Filtering on user context - Amazon Kendra

Filtering on user context

Amazon Kendra enables you to filter a query response to remove documents from the result based on a user name and group membership. You can filter search results by user token or user attribute.

Filtering by user token

When a document is indexed into Amazon Kendra, a corresponding access control list (ACL) is ingested. The ACL specifies which user names and group names are allowed or denied access to the document. Documents without an ACL are public documents.

When you query the documents, you want to ensure the correct ACL is applied. For example, you can use an Open ID token. It uses a JSON format. When you issue a query, Amazon Kendra extracts and validates the token. Amazon Kendra pulls the user and group information and then runs the query. All of the documents the user has access to including public documents are returned.

The following code shows how to include a user token.

response = kendra.query( QueryText = query, IndexId = index, UserToken = { Token = "token" })

Filtering by user attribute

User attribute filtering requires you to:

  • Set attributes on the indexed documents.

  • Include user and group information when querying the index.

Warning

User context filtering requires you to provide user and group information. If no user and group information is included in the query, Amazon Kendra returns all documents. If you provide user and group information, only documents with matching attributes are returned. Documents without attributes are not returned.

You can add a user or a group to either an allow list or a deny list for the document. If a user or group is added to the deny list, the document is filtered out of any query that contains the user or group.

You specify the user and group information when you query the index using the built-in attributes _user_id and _group_ids. You can set up to 100 group identifiers.

Amazon Kendra does not match users to groups. When you use user-context filtering, you must include all of the groups that a user belongs to when you make the query. For example, if a user belongs to two groups, "HR" and "IT," you must include both groups in the request.

The following example shows a request that filters the query response based on the user ID and groups. The query will return any document that has the user or the "HR" or "IT" groups in the allow list. If the user or either group is in the deny list for a document, the document is not returned.

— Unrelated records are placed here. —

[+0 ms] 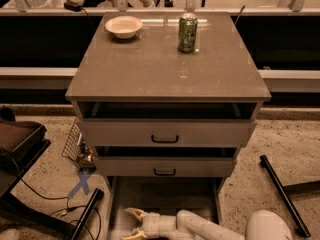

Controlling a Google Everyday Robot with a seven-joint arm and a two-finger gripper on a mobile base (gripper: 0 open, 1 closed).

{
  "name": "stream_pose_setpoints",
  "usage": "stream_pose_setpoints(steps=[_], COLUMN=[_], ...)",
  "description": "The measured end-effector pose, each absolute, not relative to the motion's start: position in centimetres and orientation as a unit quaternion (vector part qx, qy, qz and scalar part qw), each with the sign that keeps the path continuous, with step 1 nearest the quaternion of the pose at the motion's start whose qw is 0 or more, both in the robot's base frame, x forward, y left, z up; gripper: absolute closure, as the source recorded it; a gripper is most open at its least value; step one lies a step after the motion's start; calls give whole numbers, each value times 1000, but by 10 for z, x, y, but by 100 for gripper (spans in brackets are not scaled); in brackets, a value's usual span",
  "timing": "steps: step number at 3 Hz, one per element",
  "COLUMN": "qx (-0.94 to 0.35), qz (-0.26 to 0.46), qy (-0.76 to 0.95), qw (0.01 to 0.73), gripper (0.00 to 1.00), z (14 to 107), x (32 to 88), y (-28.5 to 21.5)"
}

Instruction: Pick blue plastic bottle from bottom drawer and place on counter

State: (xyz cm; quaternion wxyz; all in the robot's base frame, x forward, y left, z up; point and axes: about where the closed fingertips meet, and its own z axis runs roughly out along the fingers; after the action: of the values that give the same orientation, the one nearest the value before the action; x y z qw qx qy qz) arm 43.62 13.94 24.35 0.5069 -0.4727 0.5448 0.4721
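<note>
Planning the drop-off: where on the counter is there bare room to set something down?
The front half of the counter is bare, edge to edge; so is the back-right corner beyond the green can. Only the back strip holding the white bowl and the can is taken. The gripper is down in the bottom drawer, left side, open.
</note>
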Motion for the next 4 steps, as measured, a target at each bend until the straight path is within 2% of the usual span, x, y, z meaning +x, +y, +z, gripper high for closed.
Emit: stream_pose_setpoints(steps=[1, 2, 3, 4], qx=[-473, -474, -506, -566], qz=[474, 474, 451, 400], qy=[544, 543, 554, 576], qw=[506, 505, 484, 433], gripper=[4, 0, 0, 0], z=[244, 245, 257, 271], x=[435, 435, 442, 446], y=[142, 142, 135, 117])
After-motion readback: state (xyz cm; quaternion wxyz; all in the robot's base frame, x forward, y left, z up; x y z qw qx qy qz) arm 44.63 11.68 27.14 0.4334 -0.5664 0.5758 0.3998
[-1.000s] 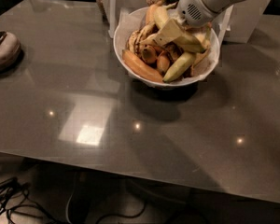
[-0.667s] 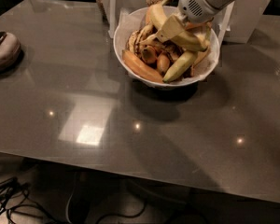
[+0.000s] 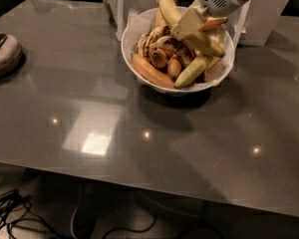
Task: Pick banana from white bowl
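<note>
The white bowl (image 3: 125, 49) stands at the back middle of the grey table (image 3: 89, 98), lined with white paper and piled with several bananas. My gripper (image 3: 187, 26) reaches in from the upper right and is shut on the long pale yellow-green banana (image 3: 168, 9). That banana is tilted, its greenish stem end raised above the bowl's far rim and its other end (image 3: 213, 45) resting over the pile. Under it lie a shorter yellow-green banana (image 3: 192, 69), an orange one (image 3: 149, 71) and brown-spotted ones (image 3: 162, 43).
A grey rounded object (image 3: 2, 54) lies at the table's left edge. White upright panels (image 3: 266, 14) stand right behind the bowl. Cables (image 3: 10, 210) lie on the floor below the table's near edge.
My gripper has risen slightly and drawn the long banana up; its stem end now stands higher over the bowl's back rim. The other bananas have stayed put.
</note>
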Motion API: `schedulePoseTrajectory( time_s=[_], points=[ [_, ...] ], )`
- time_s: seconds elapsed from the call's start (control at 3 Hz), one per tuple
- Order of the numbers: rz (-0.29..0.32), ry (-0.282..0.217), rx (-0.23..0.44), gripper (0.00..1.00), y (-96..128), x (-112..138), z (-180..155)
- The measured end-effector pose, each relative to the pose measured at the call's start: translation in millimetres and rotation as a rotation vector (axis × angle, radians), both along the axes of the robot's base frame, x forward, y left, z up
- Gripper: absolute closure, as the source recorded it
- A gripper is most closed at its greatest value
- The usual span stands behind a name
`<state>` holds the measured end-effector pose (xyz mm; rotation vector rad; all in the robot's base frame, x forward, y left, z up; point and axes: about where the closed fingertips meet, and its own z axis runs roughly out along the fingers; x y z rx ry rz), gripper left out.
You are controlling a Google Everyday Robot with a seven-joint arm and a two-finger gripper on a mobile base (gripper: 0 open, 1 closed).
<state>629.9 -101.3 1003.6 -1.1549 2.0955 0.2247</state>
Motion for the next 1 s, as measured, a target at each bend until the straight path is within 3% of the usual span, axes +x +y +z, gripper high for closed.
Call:
schedulePoseTrajectory(
  time_s=[0.33,0.67,1.0],
  points=[
    [0.040,-0.016,0.004,1.00,-4,-17,8],
    [0.133,-0.002,-0.039,1.00,-5,-40,12],
    [0.218,0.063,-0.098,1.00,-21,-75,3]
  ],
)
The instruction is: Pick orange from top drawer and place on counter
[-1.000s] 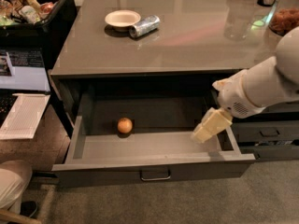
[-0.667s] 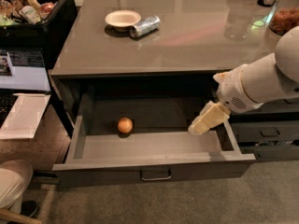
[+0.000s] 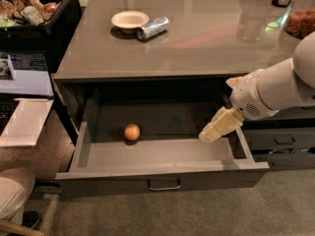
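Note:
The orange lies on the floor of the open top drawer, left of its middle. The drawer is pulled far out, with a small metal handle on its front. My gripper hangs over the right part of the drawer, pointing down and left. It is empty and well to the right of the orange. The glossy grey-brown counter spreads above the drawer.
A white bowl and a silver can lie on the counter at the back left. A black bin of items stands at the far left. Narrower dark drawers sit to the right. A person's knee shows at the bottom left.
My gripper has moved a little to the left and slightly up inside the drawer, towards the orange. The orange has not moved.

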`<state>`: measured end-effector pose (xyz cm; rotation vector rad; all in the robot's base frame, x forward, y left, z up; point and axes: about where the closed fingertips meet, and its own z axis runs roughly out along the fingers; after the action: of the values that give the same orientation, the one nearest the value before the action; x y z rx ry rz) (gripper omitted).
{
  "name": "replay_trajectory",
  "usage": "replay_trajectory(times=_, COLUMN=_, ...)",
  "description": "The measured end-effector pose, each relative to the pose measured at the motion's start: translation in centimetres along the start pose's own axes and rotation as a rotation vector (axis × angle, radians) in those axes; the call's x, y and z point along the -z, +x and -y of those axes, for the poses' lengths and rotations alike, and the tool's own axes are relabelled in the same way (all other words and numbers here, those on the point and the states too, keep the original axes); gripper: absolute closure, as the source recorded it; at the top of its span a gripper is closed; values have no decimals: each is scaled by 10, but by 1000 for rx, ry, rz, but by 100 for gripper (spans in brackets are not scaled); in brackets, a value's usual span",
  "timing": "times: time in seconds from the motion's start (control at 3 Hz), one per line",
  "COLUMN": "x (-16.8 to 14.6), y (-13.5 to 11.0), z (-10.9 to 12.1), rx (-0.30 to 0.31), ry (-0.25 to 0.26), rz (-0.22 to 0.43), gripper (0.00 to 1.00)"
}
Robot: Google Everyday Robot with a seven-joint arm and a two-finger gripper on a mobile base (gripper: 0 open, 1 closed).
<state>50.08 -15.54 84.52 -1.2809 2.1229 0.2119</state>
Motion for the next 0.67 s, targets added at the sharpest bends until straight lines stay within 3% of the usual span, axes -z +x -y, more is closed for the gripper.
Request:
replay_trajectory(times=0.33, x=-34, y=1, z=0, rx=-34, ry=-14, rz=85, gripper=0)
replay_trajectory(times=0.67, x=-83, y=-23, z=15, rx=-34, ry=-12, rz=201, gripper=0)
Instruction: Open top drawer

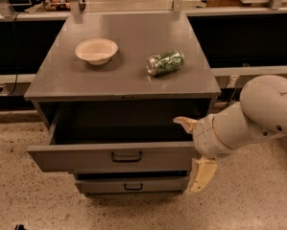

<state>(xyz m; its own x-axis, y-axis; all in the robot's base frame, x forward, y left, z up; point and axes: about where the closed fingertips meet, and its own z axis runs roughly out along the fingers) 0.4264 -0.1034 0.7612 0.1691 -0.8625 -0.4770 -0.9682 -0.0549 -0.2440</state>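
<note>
The grey cabinet's counter (128,78) fills the middle of the scene. Under it the top drawer (76,158) stands pulled well out toward the near side, its deep dark inside open to view, so I judge the task essentially done. The white arm (258,114) reaches in from the right, low enough to meet the drawer front. Its end effector (187,155) sits at the right end of that front with its fingers spread wide. One is at the drawer's top edge and the other hangs below, gripping nothing I can make out. A narrower drawer (100,185) below is barely out. On the counter, a pale bowl (96,50) rests left of a green can (165,63) lying on its side, both clear of the work. The small black handle (126,156) at the drawer's centre is untouched.
</note>
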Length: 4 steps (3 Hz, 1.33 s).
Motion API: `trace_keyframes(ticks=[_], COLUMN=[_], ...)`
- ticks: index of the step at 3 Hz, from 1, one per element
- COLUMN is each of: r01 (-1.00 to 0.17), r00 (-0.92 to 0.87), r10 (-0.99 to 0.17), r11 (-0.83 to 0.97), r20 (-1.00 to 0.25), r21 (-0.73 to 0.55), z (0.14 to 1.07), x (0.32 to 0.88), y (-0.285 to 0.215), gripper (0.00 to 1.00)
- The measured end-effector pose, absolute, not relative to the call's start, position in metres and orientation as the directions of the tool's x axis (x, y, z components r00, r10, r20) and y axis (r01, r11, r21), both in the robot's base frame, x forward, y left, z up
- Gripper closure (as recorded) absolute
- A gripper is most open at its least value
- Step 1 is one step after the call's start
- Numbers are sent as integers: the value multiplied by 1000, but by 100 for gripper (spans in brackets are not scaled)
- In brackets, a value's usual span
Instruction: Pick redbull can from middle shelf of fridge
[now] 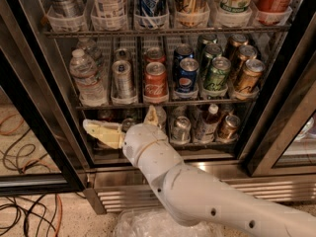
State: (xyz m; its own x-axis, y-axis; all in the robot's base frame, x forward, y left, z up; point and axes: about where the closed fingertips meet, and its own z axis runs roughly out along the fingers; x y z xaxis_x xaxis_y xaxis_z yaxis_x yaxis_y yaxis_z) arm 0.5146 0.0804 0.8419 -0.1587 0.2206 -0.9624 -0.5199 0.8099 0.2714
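The redbull can (122, 78), slim and silver-grey, stands at the front of the middle shelf (163, 103) of the fridge (42, 98), between a water bottle (86, 78) and a red Coca-Cola can (156, 82). My gripper (122, 123) is open, just below the front edge of that shelf and right under the redbull can. One cream finger (101, 132) points left and the other finger (151, 115) points up in front of the Coca-Cola lane. It holds nothing. My white arm (197, 196) rises from the lower right.
Blue Pepsi (187, 78), green (216, 75) and bronze cans (247, 78) fill the shelf to the right. Tall cans in clear cups (148, 6) stand above. Small cans and bottles (197, 127) stand below. Black door frames (281, 122) flank the opening. Cables (24, 211) lie on the floor.
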Motion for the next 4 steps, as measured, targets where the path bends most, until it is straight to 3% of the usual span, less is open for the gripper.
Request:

response = kendra.query( QueryText = query, IndexId = index, AttributeFilter = { "OrAllFilters": [ { "EqualsTo": { "Key": "_user_id", "Value": { "StringValue": "user1" } } }, { "EqualsTo": { "Key": "_group_ids", "Value": { "StringListValue": ["HR", "IT"] } } } ] } )
Note

User context filtering isn't an authentication or authorization control for your content. It doesn't do user authentication on the user and groups sent to the Query operation. It is up to your application to ensure that the user and group information sent to Query operation is authenticated and authorized.

There is an implementation of user context filtering for each data source. The following section describes each implementation.

User context filtering for documents added directly to an index

To specify user context filters for a document that you add directly to an index, you provide the filter in the AccessControlList field of the document. You provide three pieces of information:

  • The access that the entity should have. You can say ALLOW or DENY.

  • The type of entity. You can say USER or GROUP.

  • The name of the entity.

You can add up to 200 entries in the AccessControlList field.

User context filtering for frequently asked questions

You can add user context information to frequently asked questions when you use custom .csv or JSON file formats. For more information, see Adding questions and answers directly to an index .

User context filtering for database data sources

For a database data source, information for user context filtering comes from a column in the source table. You specify the column name in the console or when you create the data source using the AclConfiguration field.

A database data source has the following limitations:

  • You can only specify an allow list for a database data source. You can't specify a deny list.

  • You can only specify groups. You can't specify individual users for the allow list.

  • The database column should be string containing a semi-colon delimited list of groups.

User context filtering for Microsoft OneDrive data sources

Amazon Kendra retrieves user and group information from Microsoft OneDrive when it indexes the documents on the site. The user and group information is taken from the underlying Microsoft SharePoint site that hosts OneDrive.

When you use a OneDrive user or group for user context filtering, and you have enabled local groups (DisableLocalGroups = False in the CreateDataSource operation), you can calculate the ID as follows:

  1. Get the site name. For example, https://host.onmicrosoft.com/sites/siteName.

  2. Take the MD5 hash of the site name. For example, 430a6b90503eef95c89295c8999c7981.

  3. Create the user email or group ID by concatenating the MD5 hash with a vertical bar (|) and the ID. For example, if a group name is "site owners", the group ID would be

    "430a6b90503eef95c89295c8999c7981|site owners"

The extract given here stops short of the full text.